Seit diesem Abend ist die Brokkoli-Pizza fester Bestandteil meines Repertoires geworden. Ich habe sie schon mit Thunfisch belegt, mit Feta, mit Zucchini oder Räucherlachs. Immer wieder anders. Sogar meine Schwester, die Brokkoli sonst meidet, war begeistert. “Das schmeckt ja wie eine gesunde Quiche ohne Boden”, meinte sie.

Ich habe das Rezept inzwischen perfektioniert:

Zutaten:

  • 1 mittelgroßer Brokkoli (ca. 500 g)
  • 2 Eier
  • 150 g geriebener Käse (z. B. Mozzarella oder Cheddar)
  • Salz und Pfeffer nach Geschmack

Für den Belag:

  • 2–3 EL Tomatensauce
  • Weitere Käsesorten nach Wunsch (z. B. Parmesan, Feta)
  • Gemüse nach Wahl: Paprika, Zwiebeln, Tomaten, Champignons
  • Protein: Hähnchenstreifen, Schinken, Thunfisch
  • Gewürze: Oregano, Basilikum, Knoblauchpulver

Zubereitung:

  1. Ofen auf 200 °C Ober-/Unterhitze vorheizen, Backblech mit Backpapier auslegen.
  2. Brokkoli waschen, zerkleinern (mit Reibe oder Mixer), in Mikrowelle 5 Min. garen oder dünsten.
  3. Ausgedünsteten Brokkoli in ein Tuch geben und gut ausdrücken.
  4. Mit Eiern, Hälfte des Käses, Salz & Pfeffer vermengen. Zu einem Boden formen (ca. 1 cm dick).
  5. 20 Min. vorbacken, bis goldbraun. Herausnehmen, kurz abkühlen lassen.
  6. Mit Tomatensauce bestreichen, restlichen Käse und Belag auflegen.
  7. Weitere 10–15 Min. backen, bis der Käse schmilzt.

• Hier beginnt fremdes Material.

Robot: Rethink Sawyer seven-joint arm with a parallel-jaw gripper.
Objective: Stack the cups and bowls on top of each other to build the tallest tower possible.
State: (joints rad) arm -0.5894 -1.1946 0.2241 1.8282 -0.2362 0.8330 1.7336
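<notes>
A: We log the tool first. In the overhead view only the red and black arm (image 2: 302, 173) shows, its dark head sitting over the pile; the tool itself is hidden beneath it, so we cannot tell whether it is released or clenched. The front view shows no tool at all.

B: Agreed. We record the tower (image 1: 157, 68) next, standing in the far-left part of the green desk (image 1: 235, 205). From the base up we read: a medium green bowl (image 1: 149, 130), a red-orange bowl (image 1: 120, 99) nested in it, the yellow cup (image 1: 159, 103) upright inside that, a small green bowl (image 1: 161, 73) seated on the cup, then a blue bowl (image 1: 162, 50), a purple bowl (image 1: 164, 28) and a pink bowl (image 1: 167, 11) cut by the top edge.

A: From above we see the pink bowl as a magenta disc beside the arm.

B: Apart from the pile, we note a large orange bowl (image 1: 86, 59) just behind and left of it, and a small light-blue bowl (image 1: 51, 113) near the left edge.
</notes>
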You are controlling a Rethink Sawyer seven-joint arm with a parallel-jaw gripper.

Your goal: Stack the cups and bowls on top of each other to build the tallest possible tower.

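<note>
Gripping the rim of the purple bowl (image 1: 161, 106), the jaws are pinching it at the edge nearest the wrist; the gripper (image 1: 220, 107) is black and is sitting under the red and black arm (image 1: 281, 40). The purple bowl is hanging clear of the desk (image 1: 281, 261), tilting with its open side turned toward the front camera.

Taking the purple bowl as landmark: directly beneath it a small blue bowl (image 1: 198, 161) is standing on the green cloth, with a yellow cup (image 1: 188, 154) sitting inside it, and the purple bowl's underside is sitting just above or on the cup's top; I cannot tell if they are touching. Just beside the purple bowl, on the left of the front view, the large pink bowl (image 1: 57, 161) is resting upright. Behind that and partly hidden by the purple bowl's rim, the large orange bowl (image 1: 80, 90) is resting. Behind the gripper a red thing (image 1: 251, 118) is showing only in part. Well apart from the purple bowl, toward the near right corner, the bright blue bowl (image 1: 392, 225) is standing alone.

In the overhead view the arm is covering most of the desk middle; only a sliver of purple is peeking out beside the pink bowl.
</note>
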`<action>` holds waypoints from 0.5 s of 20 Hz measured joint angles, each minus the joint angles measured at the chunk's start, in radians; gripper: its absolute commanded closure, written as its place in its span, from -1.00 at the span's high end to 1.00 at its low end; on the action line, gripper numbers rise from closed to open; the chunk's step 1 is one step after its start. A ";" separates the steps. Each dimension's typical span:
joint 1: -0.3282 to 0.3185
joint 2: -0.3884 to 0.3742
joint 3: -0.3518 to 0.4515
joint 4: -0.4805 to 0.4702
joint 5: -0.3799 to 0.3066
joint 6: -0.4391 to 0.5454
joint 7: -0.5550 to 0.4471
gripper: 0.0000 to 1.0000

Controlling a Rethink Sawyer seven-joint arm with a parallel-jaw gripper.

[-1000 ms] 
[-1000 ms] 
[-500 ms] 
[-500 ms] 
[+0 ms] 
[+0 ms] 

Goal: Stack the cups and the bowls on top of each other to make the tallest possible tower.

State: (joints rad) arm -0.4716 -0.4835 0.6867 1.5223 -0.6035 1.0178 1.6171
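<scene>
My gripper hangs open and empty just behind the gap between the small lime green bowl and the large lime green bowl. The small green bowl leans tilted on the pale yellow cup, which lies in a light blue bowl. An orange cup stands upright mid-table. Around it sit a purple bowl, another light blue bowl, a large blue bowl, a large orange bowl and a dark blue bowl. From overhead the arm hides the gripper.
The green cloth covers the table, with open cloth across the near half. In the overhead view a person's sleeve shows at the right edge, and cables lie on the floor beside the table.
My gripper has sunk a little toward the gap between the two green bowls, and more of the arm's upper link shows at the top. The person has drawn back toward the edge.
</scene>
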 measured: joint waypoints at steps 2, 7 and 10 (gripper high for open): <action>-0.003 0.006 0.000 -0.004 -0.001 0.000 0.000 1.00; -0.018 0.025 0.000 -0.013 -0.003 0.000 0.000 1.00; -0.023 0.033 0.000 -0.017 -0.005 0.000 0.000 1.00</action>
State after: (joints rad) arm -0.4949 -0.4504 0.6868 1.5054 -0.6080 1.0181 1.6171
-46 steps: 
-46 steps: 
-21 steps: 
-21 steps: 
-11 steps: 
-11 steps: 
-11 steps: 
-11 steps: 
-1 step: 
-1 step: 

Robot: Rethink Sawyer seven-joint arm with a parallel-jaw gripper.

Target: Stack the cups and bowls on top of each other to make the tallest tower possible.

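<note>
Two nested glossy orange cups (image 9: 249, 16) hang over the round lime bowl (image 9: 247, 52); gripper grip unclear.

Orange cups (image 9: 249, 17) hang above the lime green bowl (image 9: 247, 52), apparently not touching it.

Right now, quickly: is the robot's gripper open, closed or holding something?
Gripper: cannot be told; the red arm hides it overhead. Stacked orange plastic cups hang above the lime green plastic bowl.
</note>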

Was ich an diesem Rezept liebe: Es ist nicht nur gesund und lecker, sondern zeigt, wie wenig man braucht, um etwas Besonderes zu zaubern. Kein Mehl, keine Hefe, kein Warten – einfach machen. Es ist mein kleines Abendessen-Wunder für stressige Tage geworden. Und ganz ehrlich: Wenn ich daran denke, dass ich Brokkoli früher nur gekocht als fade Beilage kannte, muss ich schmunzeln.